With that established, I'm very happy to talk about the general principles that I tend to use. However, I will also point out differences that involve different types of documents, as whilst your clarifying text said 'author of an ancient book', your initial question said 'historical sources/documents', and those are not always the same thing.

To clarify, when you talk about the author of an ancient book, you're generally then talking about literature i.e poetry and prose artworks. This is a different exercise to somebody having an inscription engraved on a tomb, or a papyrus recording financial affairs, or a private letter sent from a King to one of his vassals, but all of these can also function as historical sources as well.

However, I'll begin with literature as that's the area you are most likely to personally encounter. When it comes to ancient texts of all kinds, one of my first instincts is to assume that all such sources lack objectivity, all of them.
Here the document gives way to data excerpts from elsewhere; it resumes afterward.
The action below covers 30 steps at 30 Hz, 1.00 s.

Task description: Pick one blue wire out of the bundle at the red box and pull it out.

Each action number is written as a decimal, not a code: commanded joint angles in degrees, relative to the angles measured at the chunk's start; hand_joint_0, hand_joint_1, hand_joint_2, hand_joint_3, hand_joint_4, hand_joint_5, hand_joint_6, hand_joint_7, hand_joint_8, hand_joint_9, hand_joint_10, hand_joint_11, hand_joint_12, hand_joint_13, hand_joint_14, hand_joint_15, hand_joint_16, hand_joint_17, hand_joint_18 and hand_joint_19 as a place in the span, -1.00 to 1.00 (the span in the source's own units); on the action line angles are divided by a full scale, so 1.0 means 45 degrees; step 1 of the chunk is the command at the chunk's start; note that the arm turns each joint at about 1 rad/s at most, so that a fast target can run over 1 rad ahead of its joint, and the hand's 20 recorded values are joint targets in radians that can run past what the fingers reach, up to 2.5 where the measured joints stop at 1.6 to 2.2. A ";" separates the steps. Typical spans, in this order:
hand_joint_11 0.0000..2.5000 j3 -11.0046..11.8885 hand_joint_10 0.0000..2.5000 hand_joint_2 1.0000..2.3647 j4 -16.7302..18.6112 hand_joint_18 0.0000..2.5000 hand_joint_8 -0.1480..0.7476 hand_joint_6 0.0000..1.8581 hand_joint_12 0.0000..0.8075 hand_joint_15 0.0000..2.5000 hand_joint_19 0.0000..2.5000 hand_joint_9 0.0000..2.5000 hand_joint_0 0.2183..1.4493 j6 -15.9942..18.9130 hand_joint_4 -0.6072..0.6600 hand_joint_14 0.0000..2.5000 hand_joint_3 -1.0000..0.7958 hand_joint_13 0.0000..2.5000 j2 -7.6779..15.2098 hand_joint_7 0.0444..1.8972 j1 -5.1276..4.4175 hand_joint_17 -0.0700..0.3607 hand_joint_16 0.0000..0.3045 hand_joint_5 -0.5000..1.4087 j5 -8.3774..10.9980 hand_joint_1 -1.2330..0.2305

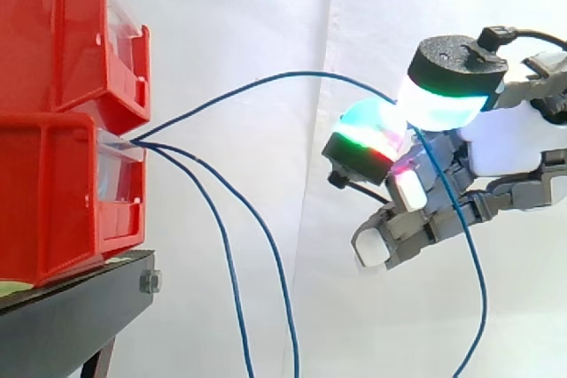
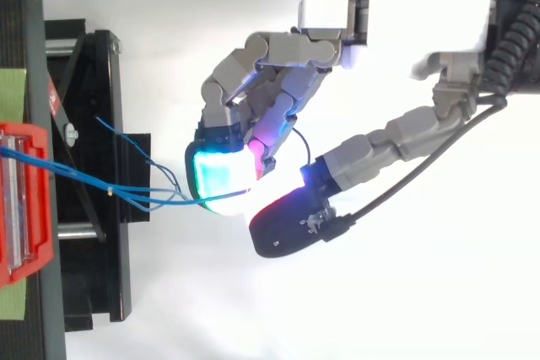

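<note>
Side view: locate the red box (image 1: 53, 201) at left, under a second red bin (image 1: 53, 33) on the black stand (image 1: 71, 312), with the bundle leaving its clear front. Trace one blue wire (image 1: 266, 79) arching up and across to the hand (image 1: 509, 143), well apart from the box. Note it nipped between two glowing fingers (image 1: 368, 135), then dropping below the hand. Note the other two wires (image 1: 268, 241) hanging free from the same mouth. Top view: find the strands (image 2: 110, 189) running from the red box (image 2: 44, 233) and converging at the pinching fingers (image 2: 221, 176) of the hand (image 2: 287, 73); cannot tell here which strand is held. Judge the step as grasp made, pull-out due, far end apparently not yet out of the box. Next: hold the pinch firm and draw straight away from the box until the arch straightens, without dragging the neighbours.
</note>
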<state>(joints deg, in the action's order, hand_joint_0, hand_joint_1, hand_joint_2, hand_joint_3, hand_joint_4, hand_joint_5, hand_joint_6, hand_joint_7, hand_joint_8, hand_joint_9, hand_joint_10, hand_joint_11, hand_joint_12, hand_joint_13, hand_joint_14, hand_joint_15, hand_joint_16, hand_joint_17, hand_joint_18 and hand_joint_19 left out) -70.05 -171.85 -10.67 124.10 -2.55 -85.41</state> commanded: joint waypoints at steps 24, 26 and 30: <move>-0.76 0.0000 -0.99 -0.99 0.0162 -0.87 -0.12 -0.09 0.07 -0.69 -0.77 -0.34 -0.42 -0.0031 -0.14 -0.99 0.09 -0.60 0.0000 -0.02 0.0000 0.13 -0.50 -0.50 0.0016 -0.54; -0.75 0.0000 -0.99 -0.99 0.0143 -0.87 -0.11 -0.09 0.07 -0.70 -0.77 -0.33 -0.42 -0.0031 -0.13 -0.99 0.09 -0.59 0.0000 -0.02 0.0000 0.13 -0.50 -0.50 0.0016 -0.54; -0.75 0.0000 -0.99 -0.99 0.0162 -0.87 -0.11 -0.09 0.07 -0.70 -0.77 -0.32 -0.41 -0.0031 -0.13 -0.99 0.09 -0.59 0.0000 -0.01 0.0000 0.13 -0.50 -0.50 0.0016 -0.54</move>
<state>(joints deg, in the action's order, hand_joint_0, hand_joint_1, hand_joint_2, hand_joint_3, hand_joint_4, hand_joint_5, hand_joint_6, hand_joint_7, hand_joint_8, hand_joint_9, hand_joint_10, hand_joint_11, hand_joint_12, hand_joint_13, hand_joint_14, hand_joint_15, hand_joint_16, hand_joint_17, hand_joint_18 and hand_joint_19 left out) -70.05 -171.18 -10.81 124.09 -2.55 -85.35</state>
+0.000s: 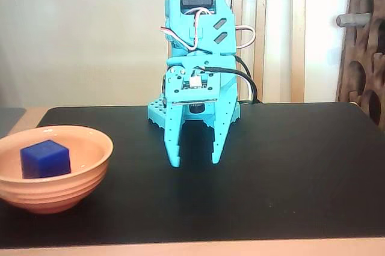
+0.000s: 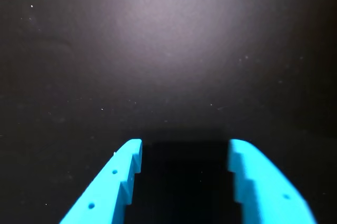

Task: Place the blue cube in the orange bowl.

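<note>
The blue cube lies inside the orange bowl at the left of the black mat in the fixed view. My turquoise gripper points down at the middle of the mat, well to the right of the bowl, with its tips close to the surface. It is open and nothing sits between its fingers. In the wrist view the gripper shows two spread turquoise fingers over bare black mat; neither cube nor bowl appears there.
The black mat covers most of the tabletop. A brown perforated wooden panel stands at the far right behind the table, and pale slats and a wall lie behind the arm.
</note>
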Available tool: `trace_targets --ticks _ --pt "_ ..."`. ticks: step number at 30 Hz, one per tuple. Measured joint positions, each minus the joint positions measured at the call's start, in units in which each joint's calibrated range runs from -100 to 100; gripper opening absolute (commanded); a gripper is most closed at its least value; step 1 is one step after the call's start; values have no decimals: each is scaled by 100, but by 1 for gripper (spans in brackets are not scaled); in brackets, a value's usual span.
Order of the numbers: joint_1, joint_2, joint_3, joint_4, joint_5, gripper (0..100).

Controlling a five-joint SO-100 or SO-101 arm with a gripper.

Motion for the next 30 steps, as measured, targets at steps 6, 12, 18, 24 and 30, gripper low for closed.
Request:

It is sometimes the case that a text may be relatively objective on a particular point, or regarding particular events- that's difficult to predict ahead of time, and usually that conclusion can only be reached by comparison with others. In ancient Greek history, where we're aware of many more literary texts than have actually come down to us, this can be something of a problem- limited pools of comparison. If we can directly establish a difference in narratives and how an issue is dealt with, that's tremendously helpful. But since in a number of ancient contexts this is not seriously possible, it is unfortunately true that one sometimes has to go with gut instinct and a sense of plausibility.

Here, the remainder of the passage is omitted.